Reputation: 41
I have a Dataframe with 8 columns. Some rows only differ in certain columns. I would like to delete the contents for the repeated materials here is what I have
|C1|C2|C3|
|A |B |C |
|A |B |D |
here is what I want
|C1|C2|C3|
|A |B |C |
| | |D |
Upvotes: 2
Views: 86
Reputation: 9197
You can use duplicated:
import pandas as pd
df = pd.DataFrame({'C1':['A','A'], 'C2':['B','B'], 'C3':['C', 'D']})

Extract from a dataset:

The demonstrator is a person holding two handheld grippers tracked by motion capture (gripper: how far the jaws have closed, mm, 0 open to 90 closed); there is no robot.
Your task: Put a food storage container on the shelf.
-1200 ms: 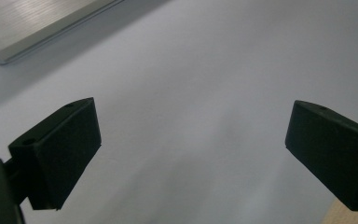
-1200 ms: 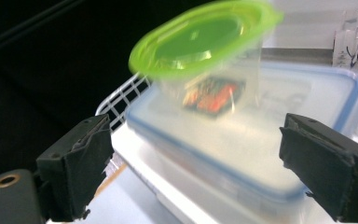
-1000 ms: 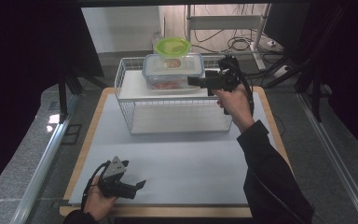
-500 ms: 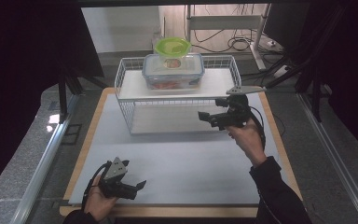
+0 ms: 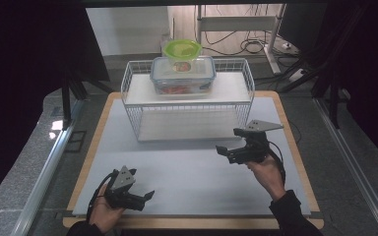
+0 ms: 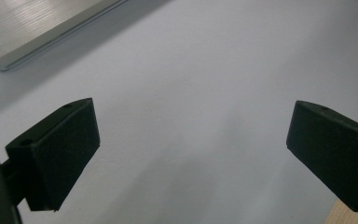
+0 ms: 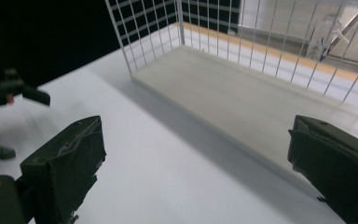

df = ~df.apply(pd.Series.duplicated) * df
Output:
C1 C2 C3
0 A B C
1 D
Upvotes: 0
Reputation: 1213
You can iterate over the columns and use pandas' .duplicated()
to filter the duplicated values and replace with them with empty strings.
for col in df.columns:
df.loc[df[col].duplicated(), col] = ''
Alternatively you can wrap it in a function and use .apply()
def replace_duplicates(series):
is_duplicated = series.duplicated()
series[is_duplicated] = ''
return series
df = df.apply(replace_duplicates)
Upvotes: 0
Reputation: 195418
Try:
mask = np.ravel(np.ones(df.shape, dtype=bool))
flat = np.ravel(df.values)
_, idx = np.unique(df, return_index=True)
mask[idx] = False
mask = mask.reshape(df.shape)
df[mask] = ""
print(df)
Prints:
C1 C2 C3
0 A B C
1 D
Upvotes: 1